What is needed: What you return must be the complete listing, unchanged.

Given data:
- - -
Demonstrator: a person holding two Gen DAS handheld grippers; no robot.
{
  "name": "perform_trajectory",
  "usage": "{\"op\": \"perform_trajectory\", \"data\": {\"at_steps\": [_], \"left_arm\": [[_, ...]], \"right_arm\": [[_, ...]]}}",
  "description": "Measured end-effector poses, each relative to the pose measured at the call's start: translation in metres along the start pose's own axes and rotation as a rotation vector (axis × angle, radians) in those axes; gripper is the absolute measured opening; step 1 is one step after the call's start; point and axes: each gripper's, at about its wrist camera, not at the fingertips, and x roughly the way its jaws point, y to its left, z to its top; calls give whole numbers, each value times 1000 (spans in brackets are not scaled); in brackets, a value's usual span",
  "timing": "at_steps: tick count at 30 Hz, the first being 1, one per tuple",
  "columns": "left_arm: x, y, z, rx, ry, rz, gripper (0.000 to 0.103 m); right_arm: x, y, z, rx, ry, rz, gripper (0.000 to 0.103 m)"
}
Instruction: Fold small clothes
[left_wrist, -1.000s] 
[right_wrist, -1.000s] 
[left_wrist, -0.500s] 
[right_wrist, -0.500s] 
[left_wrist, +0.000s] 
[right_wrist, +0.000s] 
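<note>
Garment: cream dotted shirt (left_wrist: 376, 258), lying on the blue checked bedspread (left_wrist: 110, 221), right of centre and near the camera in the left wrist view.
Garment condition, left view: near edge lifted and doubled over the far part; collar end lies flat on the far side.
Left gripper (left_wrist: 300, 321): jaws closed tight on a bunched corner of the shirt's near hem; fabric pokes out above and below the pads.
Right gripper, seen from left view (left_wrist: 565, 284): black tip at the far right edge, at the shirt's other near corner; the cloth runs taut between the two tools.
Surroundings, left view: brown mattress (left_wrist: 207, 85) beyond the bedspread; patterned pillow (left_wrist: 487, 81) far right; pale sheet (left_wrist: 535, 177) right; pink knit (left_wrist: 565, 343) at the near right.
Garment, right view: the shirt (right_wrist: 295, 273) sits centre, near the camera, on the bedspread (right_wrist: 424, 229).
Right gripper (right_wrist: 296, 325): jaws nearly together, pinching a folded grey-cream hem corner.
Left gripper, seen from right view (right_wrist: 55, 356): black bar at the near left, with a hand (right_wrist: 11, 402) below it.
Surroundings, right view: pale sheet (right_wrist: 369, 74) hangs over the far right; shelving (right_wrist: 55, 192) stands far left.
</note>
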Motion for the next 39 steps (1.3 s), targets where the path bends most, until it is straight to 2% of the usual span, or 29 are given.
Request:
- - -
Completed task:
Demonstrator: a person holding two Gen DAS handheld grippers; no robot.
{
  "name": "perform_trajectory",
  "usage": "{\"op\": \"perform_trajectory\", \"data\": {\"at_steps\": [_], \"left_arm\": [[_, ...]], \"right_arm\": [[_, ...]]}}",
  "description": "Measured end-effector poses, each relative to the pose measured at the call's start: translation in metres along the start pose's own axes and rotation as a rotation vector (axis × angle, radians) in those axes; gripper is the absolute measured opening; step 1 is one step after the call's start; point and axes: each gripper's, at about its wrist camera, not at the fingertips, and x roughly the way its jaws point, y to its left, z to its top; calls give whole numbers, each value times 1000 (spans in brackets are not scaled); in brackets, a value's usual span",
  "timing": "at_steps: tick count at 30 Hz, the first being 1, one per tuple",
  "columns": "left_arm: x, y, z, rx, ry, rz, gripper (0.000 to 0.103 m); right_arm: x, y, z, rx, ry, rz, gripper (0.000 to 0.103 m)"
}
Instruction: Fold small clothes
[left_wrist, -1.000s] 
[right_wrist, -1.000s] 
[left_wrist, -0.500s] 
[right_wrist, -0.500s] 
[left_wrist, +0.000s] 
[right_wrist, +0.000s] 
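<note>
Garment: cream dotted shirt (left_wrist: 376, 258), lying on the blue checked bedspread (left_wrist: 110, 221), right of centre and near the camera in the left wrist view.
Garment condition, left view: near edge lifted and doubled over the far part; collar end lies flat on the far side.
Left gripper (left_wrist: 300, 321): jaws closed tight on a bunched corner of the shirt's near hem; fabric pokes out above and below the pads.
Right gripper, seen from left view (left_wrist: 565, 284): black tip at the far right edge, at the shirt's other near corner; the cloth runs taut between the two tools.
Surroundings, left view: brown mattress (left_wrist: 207, 85) beyond the bedspread; patterned pillow (left_wrist: 487, 81) far right; pale sheet (left_wrist: 535, 177) right; pink knit (left_wrist: 565, 343) at the near right.
Garment, right view: the shirt (right_wrist: 295, 273) sits centre, near the camera, on the bedspread (right_wrist: 424, 229).
Right gripper (right_wrist: 296, 325): jaws nearly together, pinching a folded grey-cream hem corner.
Left gripper, seen from right view (right_wrist: 55, 356): black bar at the near left, with a hand (right_wrist: 11, 402) below it.
Surroundings, right view: pale sheet (right_wrist: 369, 74) hangs over the far right; shelving (right_wrist: 55, 192) stands far left.
</note>
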Motion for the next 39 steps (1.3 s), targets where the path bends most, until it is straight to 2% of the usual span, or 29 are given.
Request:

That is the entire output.